Klay Thompson’s season has not gone as expected. Most of the disappointment stems from his mysterious troubles from long-range, where he’s shot the worst rate of his career. This has led to inefficient efforts from the midrange and poor shot selection.
His three-point shooting percentage of 36.6% is by far the lowest of his career, and it was lower than that for most of the season. As a result, he’s shot more midrange jumpers than ever before, and although he’s hitting them at an okay rate, they’re nowhere near as efficient as the high-volume three-point sharpshooting that’s usual from him.
But Thompson may be out of his shooting slump now. Over the past eight games, Thompson has been red-hot from the field, averaging 26.0 points on 52-47-78 shooting splits. His resurgence is the most crucial reason why the Warriors are +100 in point differential over that span.
Everybody knew Thompson would get over his shooting slump. The big question is whether Thompson can rediscover his role on the Warriors. One of the greatest 3-and-D players ever, Thompson is known for his great defensive technique and ability to score without needing the ball in his hands. With the ball-dominant Stephen Curry and Kevin Durant (and not to mention DeMarcus Cousins, who will be returning to action soon), Thompson fits perfectly because he’s an unforgettable offensive threat at all times.
It looks like he’s returning to that old role. In his 43-point outburst against the Knicks, Thompson only dribbled four times. He’s shooting more threes, eliminating contested mid-range jumpers from his game, and making those bench units where he’s the primary scorer viable again.

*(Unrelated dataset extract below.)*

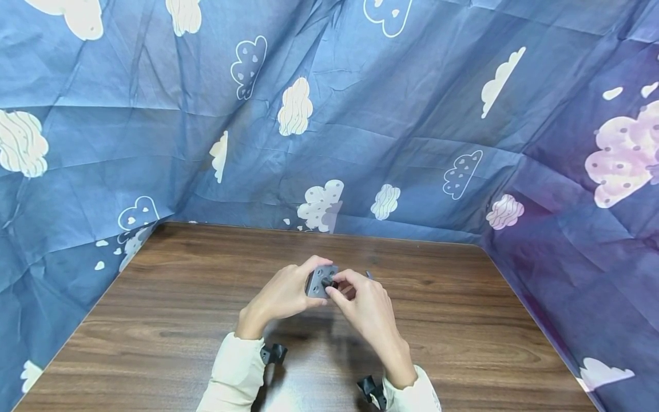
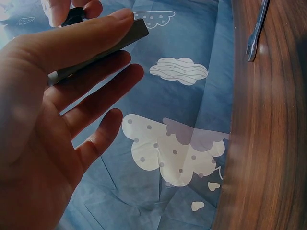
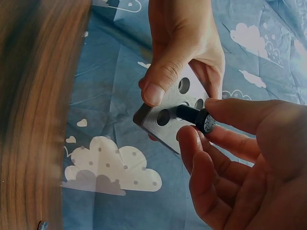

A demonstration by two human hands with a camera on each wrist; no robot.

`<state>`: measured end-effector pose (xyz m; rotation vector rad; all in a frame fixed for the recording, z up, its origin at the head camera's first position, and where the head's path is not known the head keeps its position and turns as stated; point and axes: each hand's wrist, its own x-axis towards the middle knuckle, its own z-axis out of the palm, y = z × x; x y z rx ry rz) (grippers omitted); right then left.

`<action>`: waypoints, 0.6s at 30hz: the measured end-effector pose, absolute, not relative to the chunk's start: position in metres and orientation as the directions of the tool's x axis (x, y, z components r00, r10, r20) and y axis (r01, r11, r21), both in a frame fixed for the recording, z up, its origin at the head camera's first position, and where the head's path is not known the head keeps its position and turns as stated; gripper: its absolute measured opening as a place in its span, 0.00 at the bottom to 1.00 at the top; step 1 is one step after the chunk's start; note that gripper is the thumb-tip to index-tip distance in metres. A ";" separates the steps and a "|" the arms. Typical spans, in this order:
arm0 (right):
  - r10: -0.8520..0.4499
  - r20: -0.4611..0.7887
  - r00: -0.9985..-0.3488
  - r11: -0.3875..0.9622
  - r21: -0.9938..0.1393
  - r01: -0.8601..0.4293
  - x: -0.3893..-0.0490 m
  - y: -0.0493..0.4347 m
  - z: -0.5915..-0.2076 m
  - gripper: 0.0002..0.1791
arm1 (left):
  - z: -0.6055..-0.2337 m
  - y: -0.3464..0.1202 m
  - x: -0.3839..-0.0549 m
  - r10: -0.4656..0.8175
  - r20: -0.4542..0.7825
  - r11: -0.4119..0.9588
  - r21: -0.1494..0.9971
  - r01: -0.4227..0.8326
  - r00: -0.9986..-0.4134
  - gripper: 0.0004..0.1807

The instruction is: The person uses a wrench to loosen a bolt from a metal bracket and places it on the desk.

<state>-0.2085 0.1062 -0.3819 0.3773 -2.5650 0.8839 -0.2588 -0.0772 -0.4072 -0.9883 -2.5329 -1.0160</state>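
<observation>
In the head view, my left hand point(image 1: 282, 290) grips a grey metal plate point(image 3: 168, 132) by its edges, with the thumb across one face. Several round holes pierce the plate. My right hand point(image 3: 240, 163) pinches a black bolt point(image 3: 192, 115) by its hex head between thumb and fingers. The bolt's shank points at the plate, its tip at a hole near the middle. How deep it sits I cannot tell. Both hands hold these parts above the wooden table. The left wrist view shows the plate point(image 2: 103, 53) edge-on under the left thumb.
An open-ended wrench point(image 2: 256, 33) lies on the wooden table point(image 1: 180, 286), mostly hidden behind the right hand in the head view. A blue cloud-print cloth point(image 1: 350, 114) hangs behind and beside the table. Dark wrist-camera mounts point(image 1: 274, 354) sit at both wrists.
</observation>
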 end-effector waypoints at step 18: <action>-0.094 0.433 -0.896 0.758 -0.553 -0.347 -0.207 0.105 -0.380 0.11 | -0.408 -0.078 -0.260 0.500 0.461 0.526 0.511 0.680 -0.733 0.38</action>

He’ll need to able to find a consistent groove and avoid off-shooting nights like the one against the Mavericks on Sunday. On the bright side, his shot selection was smart, the threes were just not falling.
If he can finish this season shooting at rates around his career average, the Warriors’ offense should be much better. It’ll have better spacing and take some scoring load off of Stephen Curry and Kevin Durant. Lucky for us, watching Thompson find shooter’s nirvana is one of the wildest phenomena in NBA basketball.